To do - Locate the line that contains "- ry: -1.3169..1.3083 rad" in the entries below, then repeat it and every following line through the line that contains "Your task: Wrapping", exactly, and no others.

Extracted material -
—————
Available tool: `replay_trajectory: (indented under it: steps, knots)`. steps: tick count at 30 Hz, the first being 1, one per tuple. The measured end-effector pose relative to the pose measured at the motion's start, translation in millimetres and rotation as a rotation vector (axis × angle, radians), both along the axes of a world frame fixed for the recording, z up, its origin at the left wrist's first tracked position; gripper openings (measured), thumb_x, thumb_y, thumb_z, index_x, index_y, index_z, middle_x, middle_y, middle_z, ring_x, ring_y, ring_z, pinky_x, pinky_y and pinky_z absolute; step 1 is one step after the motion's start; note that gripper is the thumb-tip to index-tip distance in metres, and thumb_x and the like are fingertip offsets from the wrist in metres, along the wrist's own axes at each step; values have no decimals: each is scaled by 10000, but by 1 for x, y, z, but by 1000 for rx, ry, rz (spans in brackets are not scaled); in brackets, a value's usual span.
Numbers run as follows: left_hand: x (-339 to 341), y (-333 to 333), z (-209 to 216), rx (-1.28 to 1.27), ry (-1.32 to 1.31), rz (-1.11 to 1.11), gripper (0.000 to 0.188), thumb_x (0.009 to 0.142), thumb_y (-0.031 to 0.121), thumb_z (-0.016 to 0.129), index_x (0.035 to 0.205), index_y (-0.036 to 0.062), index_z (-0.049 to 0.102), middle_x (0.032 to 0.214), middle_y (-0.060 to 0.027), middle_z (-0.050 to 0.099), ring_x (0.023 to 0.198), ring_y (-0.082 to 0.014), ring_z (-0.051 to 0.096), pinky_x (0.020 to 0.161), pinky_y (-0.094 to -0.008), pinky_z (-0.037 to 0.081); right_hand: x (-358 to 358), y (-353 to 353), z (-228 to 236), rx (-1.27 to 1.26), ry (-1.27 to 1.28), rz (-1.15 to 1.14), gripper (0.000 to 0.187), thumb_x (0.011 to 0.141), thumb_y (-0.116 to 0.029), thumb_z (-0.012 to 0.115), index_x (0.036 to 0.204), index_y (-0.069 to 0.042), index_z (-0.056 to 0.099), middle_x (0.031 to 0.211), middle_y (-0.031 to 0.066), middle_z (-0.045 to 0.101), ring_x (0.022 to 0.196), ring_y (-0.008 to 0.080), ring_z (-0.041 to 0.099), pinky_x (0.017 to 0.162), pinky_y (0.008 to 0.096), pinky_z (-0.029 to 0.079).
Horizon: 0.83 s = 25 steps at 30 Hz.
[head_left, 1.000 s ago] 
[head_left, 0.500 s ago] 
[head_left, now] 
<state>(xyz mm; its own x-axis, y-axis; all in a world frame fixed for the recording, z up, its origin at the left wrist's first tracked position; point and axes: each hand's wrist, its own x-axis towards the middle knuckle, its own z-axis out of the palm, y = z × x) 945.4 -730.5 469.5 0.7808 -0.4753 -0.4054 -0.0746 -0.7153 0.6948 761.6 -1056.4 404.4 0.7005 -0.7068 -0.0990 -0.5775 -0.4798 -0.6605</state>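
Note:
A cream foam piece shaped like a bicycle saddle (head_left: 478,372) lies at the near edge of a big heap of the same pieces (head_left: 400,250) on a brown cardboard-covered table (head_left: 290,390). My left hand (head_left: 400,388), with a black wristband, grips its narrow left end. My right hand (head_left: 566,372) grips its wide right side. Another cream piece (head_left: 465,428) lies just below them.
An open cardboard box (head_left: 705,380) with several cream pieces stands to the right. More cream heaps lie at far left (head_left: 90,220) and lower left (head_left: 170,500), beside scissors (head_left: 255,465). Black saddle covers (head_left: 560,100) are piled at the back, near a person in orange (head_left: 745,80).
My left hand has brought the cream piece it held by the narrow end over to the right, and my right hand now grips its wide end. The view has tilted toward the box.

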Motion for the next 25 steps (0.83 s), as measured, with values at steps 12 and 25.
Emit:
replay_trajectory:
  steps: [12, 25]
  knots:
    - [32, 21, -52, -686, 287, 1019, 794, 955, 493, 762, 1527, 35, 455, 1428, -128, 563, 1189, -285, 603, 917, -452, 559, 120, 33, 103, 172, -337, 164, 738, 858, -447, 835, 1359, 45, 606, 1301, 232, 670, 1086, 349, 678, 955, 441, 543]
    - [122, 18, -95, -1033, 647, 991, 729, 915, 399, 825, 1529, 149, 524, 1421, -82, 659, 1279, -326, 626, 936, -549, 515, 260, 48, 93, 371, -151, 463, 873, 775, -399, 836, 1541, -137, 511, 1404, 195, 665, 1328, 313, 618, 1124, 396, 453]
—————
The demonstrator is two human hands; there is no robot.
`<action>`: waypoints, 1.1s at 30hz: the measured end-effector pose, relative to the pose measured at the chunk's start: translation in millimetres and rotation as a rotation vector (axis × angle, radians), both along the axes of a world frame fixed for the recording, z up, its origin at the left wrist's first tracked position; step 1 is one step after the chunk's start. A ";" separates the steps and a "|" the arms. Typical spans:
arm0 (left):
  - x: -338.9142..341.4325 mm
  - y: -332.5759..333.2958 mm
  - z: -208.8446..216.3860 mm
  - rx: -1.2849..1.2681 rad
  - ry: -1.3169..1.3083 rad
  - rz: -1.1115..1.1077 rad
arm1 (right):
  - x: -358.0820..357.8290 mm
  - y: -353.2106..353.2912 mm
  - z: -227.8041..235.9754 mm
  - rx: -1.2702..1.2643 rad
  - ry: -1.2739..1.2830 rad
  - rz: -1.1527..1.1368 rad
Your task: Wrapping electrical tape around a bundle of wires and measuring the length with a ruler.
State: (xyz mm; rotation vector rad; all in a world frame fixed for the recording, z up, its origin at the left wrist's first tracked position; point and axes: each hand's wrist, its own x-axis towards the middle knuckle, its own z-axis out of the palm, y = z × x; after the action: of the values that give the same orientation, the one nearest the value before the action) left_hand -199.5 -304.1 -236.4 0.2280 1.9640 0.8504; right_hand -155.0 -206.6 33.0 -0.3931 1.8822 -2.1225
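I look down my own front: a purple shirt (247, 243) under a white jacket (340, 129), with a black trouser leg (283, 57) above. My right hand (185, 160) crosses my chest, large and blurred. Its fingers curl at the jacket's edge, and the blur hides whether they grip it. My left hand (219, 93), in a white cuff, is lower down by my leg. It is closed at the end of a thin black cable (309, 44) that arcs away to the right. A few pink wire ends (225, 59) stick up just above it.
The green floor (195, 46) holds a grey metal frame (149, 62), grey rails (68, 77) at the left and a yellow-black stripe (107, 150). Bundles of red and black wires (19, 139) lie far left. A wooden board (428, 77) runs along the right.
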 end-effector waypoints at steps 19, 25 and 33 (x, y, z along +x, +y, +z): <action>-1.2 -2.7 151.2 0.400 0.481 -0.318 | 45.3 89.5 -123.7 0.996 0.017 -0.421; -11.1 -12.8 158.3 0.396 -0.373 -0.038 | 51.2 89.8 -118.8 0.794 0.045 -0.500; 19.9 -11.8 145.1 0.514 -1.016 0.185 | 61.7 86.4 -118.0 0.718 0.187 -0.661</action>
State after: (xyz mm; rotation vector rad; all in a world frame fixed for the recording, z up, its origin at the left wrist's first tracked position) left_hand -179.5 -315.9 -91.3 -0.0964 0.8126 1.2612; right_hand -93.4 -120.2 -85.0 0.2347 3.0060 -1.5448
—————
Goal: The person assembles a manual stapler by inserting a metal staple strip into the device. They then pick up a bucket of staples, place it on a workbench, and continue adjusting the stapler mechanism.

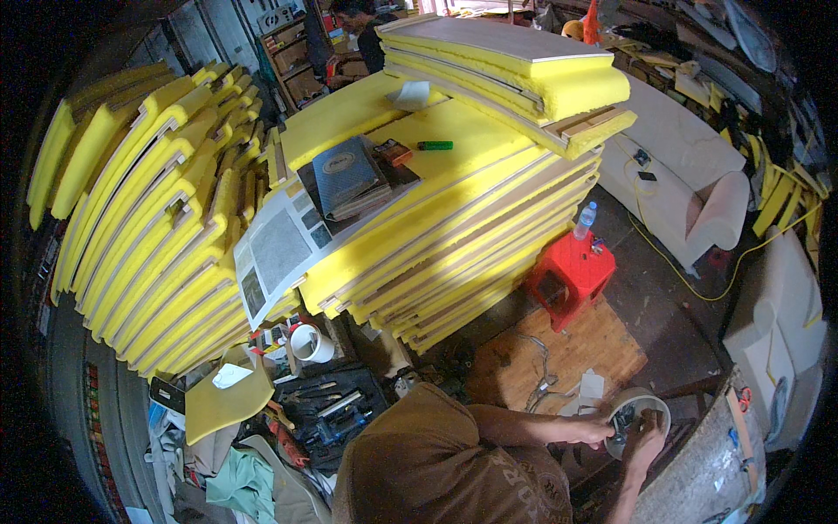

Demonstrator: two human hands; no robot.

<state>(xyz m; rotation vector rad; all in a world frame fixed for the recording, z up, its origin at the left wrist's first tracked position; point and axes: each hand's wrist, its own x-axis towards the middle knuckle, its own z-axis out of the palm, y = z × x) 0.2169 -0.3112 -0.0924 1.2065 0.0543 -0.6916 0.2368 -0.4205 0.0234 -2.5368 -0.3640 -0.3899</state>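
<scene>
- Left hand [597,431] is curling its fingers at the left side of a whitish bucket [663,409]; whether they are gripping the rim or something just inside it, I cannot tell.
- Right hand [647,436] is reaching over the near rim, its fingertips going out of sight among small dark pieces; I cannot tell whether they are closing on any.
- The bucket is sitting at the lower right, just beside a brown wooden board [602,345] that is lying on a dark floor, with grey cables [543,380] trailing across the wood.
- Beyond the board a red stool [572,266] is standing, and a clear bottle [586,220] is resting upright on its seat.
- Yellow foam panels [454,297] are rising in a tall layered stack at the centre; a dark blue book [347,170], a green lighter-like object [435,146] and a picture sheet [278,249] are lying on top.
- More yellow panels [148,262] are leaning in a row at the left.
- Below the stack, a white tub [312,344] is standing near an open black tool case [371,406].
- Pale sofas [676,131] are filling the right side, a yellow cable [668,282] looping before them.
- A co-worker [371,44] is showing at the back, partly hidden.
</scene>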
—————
Answer to the problem -
  - ry: -1.3169..1.3083 rad
  - rz: -1.1115..1.1077 rad
arm1 (right):
  - x: -358.0820..357.8290 mm
  - y: -353.2106..353.2912 mm
  - z: -227.8041..235.9754 mm
  - rx: -1.2702..1.2643 rad
  - ry: -1.2739..1.2830 rad
  - rz: -1.1527..1.1368 rad
Your task: Wrapping electrical tape around a bundle of wires and measuring the length with a ruler.

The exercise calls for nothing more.